The loading screen is also the right moment to run DeviceBench: Preload occupies the network while the bench uses the idle CPU.

Member Description
Preload.run(kernel, options?) → handle Publishes Preload.Started synchronously, then batches on a spawned thread. Needs kernel.Bus.

Options (all optional):

Field Default Description
Assets {} Content-id strings and/or Instances.
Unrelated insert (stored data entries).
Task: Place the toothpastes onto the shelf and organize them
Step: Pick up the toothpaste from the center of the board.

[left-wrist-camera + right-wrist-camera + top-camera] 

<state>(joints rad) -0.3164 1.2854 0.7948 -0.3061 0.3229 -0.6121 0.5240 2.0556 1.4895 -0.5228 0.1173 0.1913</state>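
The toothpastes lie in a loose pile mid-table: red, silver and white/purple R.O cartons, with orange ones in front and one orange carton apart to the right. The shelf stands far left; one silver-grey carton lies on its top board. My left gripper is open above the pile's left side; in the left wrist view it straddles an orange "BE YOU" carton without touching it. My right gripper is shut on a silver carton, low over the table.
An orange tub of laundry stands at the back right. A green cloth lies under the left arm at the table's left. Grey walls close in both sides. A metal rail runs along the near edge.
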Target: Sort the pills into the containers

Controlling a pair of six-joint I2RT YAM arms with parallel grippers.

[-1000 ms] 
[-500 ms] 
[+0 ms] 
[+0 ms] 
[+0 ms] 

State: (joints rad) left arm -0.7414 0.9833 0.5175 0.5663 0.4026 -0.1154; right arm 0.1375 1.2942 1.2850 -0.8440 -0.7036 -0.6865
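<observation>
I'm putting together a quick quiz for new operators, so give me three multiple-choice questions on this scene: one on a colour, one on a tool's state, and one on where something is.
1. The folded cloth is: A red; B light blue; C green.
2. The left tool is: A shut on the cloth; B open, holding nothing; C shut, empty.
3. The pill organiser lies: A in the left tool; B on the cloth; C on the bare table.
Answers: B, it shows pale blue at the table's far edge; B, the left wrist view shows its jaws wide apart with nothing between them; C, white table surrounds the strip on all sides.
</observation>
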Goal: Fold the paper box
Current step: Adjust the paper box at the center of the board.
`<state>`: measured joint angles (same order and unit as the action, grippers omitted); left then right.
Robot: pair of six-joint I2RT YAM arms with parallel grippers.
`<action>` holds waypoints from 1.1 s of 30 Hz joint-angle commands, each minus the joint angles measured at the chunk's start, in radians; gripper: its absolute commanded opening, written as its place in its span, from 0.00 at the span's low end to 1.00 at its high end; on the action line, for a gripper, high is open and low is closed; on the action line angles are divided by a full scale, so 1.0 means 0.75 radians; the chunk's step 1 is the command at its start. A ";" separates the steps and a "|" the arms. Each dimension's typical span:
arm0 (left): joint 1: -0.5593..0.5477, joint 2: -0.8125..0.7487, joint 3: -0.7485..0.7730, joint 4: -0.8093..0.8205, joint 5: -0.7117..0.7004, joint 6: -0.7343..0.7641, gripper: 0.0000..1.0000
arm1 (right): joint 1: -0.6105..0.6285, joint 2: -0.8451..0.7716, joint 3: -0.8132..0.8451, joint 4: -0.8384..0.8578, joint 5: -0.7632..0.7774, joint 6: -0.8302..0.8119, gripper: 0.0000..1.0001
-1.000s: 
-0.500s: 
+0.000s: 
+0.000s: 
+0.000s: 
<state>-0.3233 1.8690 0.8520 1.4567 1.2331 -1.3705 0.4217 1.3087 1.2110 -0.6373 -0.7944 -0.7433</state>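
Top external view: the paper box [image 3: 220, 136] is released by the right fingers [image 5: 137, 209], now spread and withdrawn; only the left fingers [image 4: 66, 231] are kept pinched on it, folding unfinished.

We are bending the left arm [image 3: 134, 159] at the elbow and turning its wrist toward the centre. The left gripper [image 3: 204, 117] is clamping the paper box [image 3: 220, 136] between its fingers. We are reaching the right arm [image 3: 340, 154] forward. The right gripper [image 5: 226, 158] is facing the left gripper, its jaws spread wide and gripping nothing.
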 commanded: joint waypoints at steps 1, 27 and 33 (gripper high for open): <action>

Strings dedupe; Instances pass through.
Banks {} Anything with an :assetIds() → { string } method — AudioKit, AnimKit, or your own registry.
BatchSize 16 Assets per PreloadAsync call.
Preloader ContentProvider:PreloadAsync Injectable (assets, callback(assetId, ok)) for specs.

Handle:

Field / method Description
handle.Done true once every batch has run.
handle.Loaded Assets that have completed a fetch callback (success or failure).
handle.Total Asset count fixed at gather time.
handle.Failed Array of asset ids whose fetch status was not Success.
handle:await() Yields the calling coroutine until done; returns immediately if already done.
Topic Payload Fired
Preload.Started (total) Once, synchronously inside run() — subscribe before calling run or you miss it.
Preload.Progress (loaded, total, assetId, ok) Per asset, as each fetch resolves.
Preload.Done (loaded, total, failed) Once, after the last batch. failed is the array of failed ids.
  • Total is fixed when run() gathers — assets registered into a bank afterwards are not picked up. Register banks first, preload last.
  • Dedupe applies to string ids only. The same Instance passed twice is preloaded twice (harmless — the second fetch is a cache hit).
  • Multiple run() calls are independent passes with independent handles and bus narration; there is no global queue.